Exercise details: Output the data verbatim, minus the images.

Data provided:
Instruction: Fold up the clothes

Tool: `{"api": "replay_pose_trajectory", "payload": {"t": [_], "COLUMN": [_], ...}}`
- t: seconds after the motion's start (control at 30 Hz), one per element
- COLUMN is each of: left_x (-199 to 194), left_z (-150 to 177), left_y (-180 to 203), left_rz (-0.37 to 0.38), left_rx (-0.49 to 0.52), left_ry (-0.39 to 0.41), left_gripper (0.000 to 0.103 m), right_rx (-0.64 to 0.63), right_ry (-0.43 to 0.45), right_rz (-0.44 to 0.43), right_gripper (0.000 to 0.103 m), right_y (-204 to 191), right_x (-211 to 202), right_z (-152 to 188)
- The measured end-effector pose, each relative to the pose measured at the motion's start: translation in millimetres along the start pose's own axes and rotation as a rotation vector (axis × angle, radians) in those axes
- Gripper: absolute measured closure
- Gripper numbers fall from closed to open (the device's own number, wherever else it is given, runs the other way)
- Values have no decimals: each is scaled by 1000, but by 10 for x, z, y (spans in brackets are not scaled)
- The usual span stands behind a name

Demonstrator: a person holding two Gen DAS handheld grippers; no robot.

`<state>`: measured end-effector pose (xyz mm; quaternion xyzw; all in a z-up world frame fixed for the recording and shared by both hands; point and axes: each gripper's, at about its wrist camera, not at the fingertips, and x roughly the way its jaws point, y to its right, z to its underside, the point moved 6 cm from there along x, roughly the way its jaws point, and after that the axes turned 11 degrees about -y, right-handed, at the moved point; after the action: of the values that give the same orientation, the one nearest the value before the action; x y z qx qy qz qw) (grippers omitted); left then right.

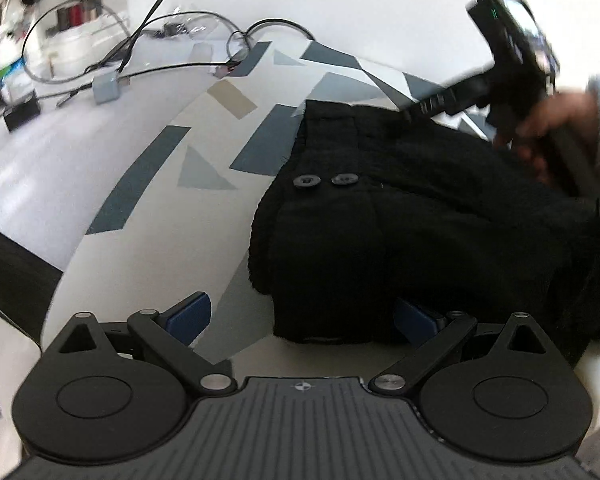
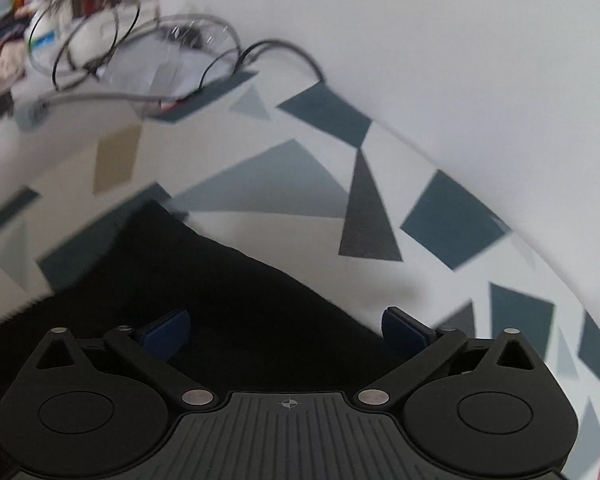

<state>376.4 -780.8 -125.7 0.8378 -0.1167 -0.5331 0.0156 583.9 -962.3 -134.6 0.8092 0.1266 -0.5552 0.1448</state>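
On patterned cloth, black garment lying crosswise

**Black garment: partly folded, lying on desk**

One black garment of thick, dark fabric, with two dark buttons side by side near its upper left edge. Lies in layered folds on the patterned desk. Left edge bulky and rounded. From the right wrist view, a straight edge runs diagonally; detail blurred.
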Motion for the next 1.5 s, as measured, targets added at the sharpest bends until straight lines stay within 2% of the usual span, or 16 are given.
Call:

Answer to this problem:
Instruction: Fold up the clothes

Tool: `{"api": "replay_pose_trajectory", "payload": {"t": [_], "COLUMN": [_], ...}}`
- t: seconds after the motion's start (control at 30 Hz), one per element
- COLUMN is each of: left_x (-199 to 194), left_z (-150 to 177), left_y (-180 to 203), left_rz (-0.37 to 0.38), left_rx (-0.49 to 0.52), left_ry (-0.39 to 0.41), left_gripper (0.000 to 0.103 m), right_rx (-0.64 to 0.63), right_ry (-0.43 to 0.45), right_rz (-0.44 to 0.43), right_gripper (0.000 to 0.103 m), right_y (-204 to 191), right_x (-211 to 202), right_z (-152 to 188)
- The measured end-effector pose, each relative to the pose measured at the motion's start: translation in millimetres along the start pose's own axes and rotation as a rotation vector (axis × angle, radians) in those axes
- Gripper: absolute measured closure
- Gripper numbers fall from closed to open (the device's own number, wherever else it is given, runs the other way)
- Values have no decimals: each is scaled by 1000, but by 10 for x, z, y (spans in brackets are not scaled)
- The usual span stands behind a name

Demonstrator: a person holding two Gen DAS handheld grippers; no robot.

`<state>`: measured end-effector pose (xyz mm; quaternion xyzw; all in a z-up world frame fixed for the recording and shared by both hands; point and axes: each gripper's, at about its wrist camera, not at the fingertips, and x roughly the way its jaws point, y to its right, z to its underside, the point moved 6 cm from there along x, roughly the way its jaws point, and after that the axes turned 11 degrees about -y, right-handed, at the moved point; after the action: of the values that give the same orientation, the one nearest the value before the action; x y z qx qy qz qw) (grippers omitted); left then right.


<state>376.4 -780.8 -125.7 0.8378 -0.1167 -0.5331 0.0156 583.9 -962.3 -134.6 0.8092 0.1266 -0.5552 0.1448</state>
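On patterned cloth, black garment lying crosswise

**Black garment: partly folded, lying on desk**

One black garment of thick, dark fabric, with two dark buttons side by side near its upper left edge. Lies in layered folds on the patterned desk. Left edge bulky and rounded. From the right wrist view, a straight edge runs diagonally; detail blurred.
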Motion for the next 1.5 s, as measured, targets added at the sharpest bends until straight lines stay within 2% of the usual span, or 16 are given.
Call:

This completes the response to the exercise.